That is a truth we can agree on. We both have our mysterious secrets.” Aurelia laughed so loudly that the cows on the other side of the field raised their heads to stare toward them.

  Once they were across the field and back in the village, Aurelia stopped on the pathway to adjust her cap and collar. She gave Lacey the once-over. “You’d best fix your cap too, Sister. A Shaker sister’s hair must be hidden. We would not want to break any rules.”

  For a minute Lacey thought Aurelia might be joking, but her face was serious with all signs of her earlier laughter gone. “We’ve done nothing but break rules all day,” Lacey said, even as she obediently stuffed her hair up under her cap.

  “But now we will not.”

  Lacey gave up trying to figure out Aurelia and just followed after her toward the strawberry patch. Aurelia stopped the first brother they met and gave him Isaac’s message as though they had simply happened upon him with the cow and calf in the course of performing some assigned duty in the woods instead of being out chasing angels. Lacey was beginning to doubt the sister’s sanity. And her own.

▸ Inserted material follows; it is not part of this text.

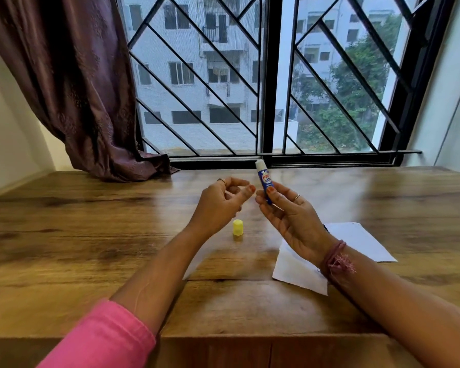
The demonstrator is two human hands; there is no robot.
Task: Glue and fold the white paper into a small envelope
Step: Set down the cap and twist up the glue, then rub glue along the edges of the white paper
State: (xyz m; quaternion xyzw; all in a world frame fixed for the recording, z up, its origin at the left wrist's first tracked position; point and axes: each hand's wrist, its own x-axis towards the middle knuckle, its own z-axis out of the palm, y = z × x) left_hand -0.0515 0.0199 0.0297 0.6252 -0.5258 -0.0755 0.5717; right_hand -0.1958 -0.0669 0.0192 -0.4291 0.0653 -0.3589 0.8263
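R hand [290, 216] is raised palm-up over the table [91, 221], thumb & fingers pinching an uncapped blue glue stick [264, 183] upright; L hand [221, 203] hovers just beside it, fingers loosely curled w/ nothing in them. Yellow cap [237, 227] stands mid-table below L hand. White paper [356, 243] lies flat toward the table's right side, partly under R wrist.

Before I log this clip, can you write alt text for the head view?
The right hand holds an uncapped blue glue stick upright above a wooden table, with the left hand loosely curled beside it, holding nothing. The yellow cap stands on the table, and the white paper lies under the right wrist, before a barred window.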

  The next minute she was doubting her eyesight as well when she spotted the man leaning up against a fencepost alongside the road. Not a Shaker brother, but then the main road went straight through the village. It wasn’t uncommon to see men not in Shaker dress taking a moment’s rest beside the road at times. But she wasn’t expecting to see this man.

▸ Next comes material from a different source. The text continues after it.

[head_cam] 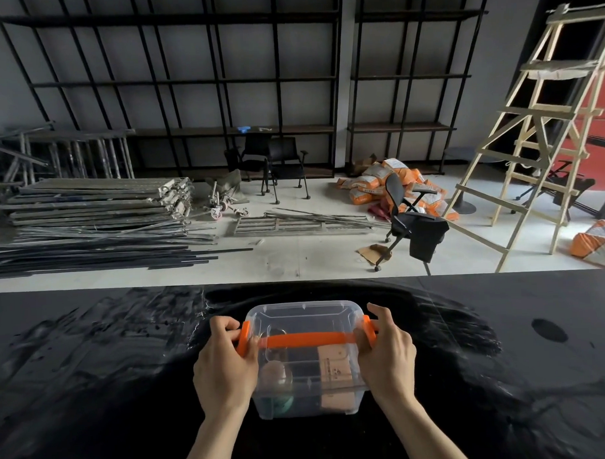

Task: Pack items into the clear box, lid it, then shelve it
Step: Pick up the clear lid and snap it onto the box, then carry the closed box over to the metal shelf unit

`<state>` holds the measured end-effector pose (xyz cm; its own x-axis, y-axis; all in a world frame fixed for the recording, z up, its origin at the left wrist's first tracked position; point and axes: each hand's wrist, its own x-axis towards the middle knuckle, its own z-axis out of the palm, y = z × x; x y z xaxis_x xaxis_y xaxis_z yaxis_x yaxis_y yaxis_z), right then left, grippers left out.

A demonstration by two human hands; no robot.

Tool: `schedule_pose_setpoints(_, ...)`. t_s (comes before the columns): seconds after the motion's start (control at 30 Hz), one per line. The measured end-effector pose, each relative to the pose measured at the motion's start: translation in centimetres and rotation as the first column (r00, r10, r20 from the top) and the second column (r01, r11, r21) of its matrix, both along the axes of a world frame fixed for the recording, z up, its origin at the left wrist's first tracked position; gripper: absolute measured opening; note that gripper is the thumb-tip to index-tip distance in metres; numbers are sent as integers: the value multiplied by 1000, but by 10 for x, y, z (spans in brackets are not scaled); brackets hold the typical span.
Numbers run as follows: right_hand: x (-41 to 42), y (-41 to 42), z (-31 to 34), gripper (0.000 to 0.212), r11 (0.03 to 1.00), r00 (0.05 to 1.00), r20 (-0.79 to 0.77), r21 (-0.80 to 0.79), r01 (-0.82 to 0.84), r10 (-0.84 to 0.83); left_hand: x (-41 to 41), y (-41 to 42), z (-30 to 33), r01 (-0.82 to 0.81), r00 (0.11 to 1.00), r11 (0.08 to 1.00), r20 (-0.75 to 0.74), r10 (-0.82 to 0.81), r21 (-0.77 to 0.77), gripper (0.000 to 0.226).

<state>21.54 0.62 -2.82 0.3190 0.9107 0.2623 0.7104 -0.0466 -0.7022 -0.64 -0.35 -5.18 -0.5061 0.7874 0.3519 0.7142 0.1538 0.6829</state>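
The clear box [308, 397] stands on the black table [93, 374] right in front of me, with its clear lid [302, 315] on top. An orange handle [305, 339] lies across the lid between two orange side latches. My left hand [227, 362] grips the left latch [244, 337]. My right hand [387, 350] grips the right latch [367, 330]. Through the plastic I see a pale round item [273, 371], a green item [283, 403] below it and a beige carton [335, 369].
Beyond the table's far edge, black wall shelving [220, 81] spans the back wall. On the floor lie stacked metal frames [98, 205], two black chairs [274, 161], an office chair [410, 222], orange sacks [388, 185] and a wooden ladder [537, 128] at right.
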Motion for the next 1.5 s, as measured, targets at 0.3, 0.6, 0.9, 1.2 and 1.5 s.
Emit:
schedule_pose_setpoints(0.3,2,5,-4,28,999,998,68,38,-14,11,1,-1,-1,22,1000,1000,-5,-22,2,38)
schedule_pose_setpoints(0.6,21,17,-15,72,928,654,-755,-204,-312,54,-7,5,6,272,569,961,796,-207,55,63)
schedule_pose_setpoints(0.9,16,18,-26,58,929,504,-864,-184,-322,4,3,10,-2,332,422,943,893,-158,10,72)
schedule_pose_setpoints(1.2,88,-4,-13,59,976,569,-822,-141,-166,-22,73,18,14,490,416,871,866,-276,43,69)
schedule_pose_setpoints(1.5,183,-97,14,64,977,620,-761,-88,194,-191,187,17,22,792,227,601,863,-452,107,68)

  “Reuben. Is that really you?” She ran ahead of Aurelia in her hurry to speak to him.

  29

  At the sound of her voice, he pushed away from the post and stepped out on the path in front of her. “I’ve been watching for you, Miss Lacey, but I don’t know that I’d a known you with that bonnet on.”

  He looked so much like home she wanted to hug him, but with the now serious Aurelia behind her watching and other eyes peering down on them from who knew what spying spots, she held herself back. But she didn’t hold back her smile. “It’s so good to see you, but what are you doing here? Not thinking on becoming a Shaker like the preacher, are you?”

  “Oh, no, Miss Lacey.” He stepped back and held his broad hands palm out toward her, as though to keep the very idea of that away from him. “I couldn’t leave the church. Who’d take care of things?”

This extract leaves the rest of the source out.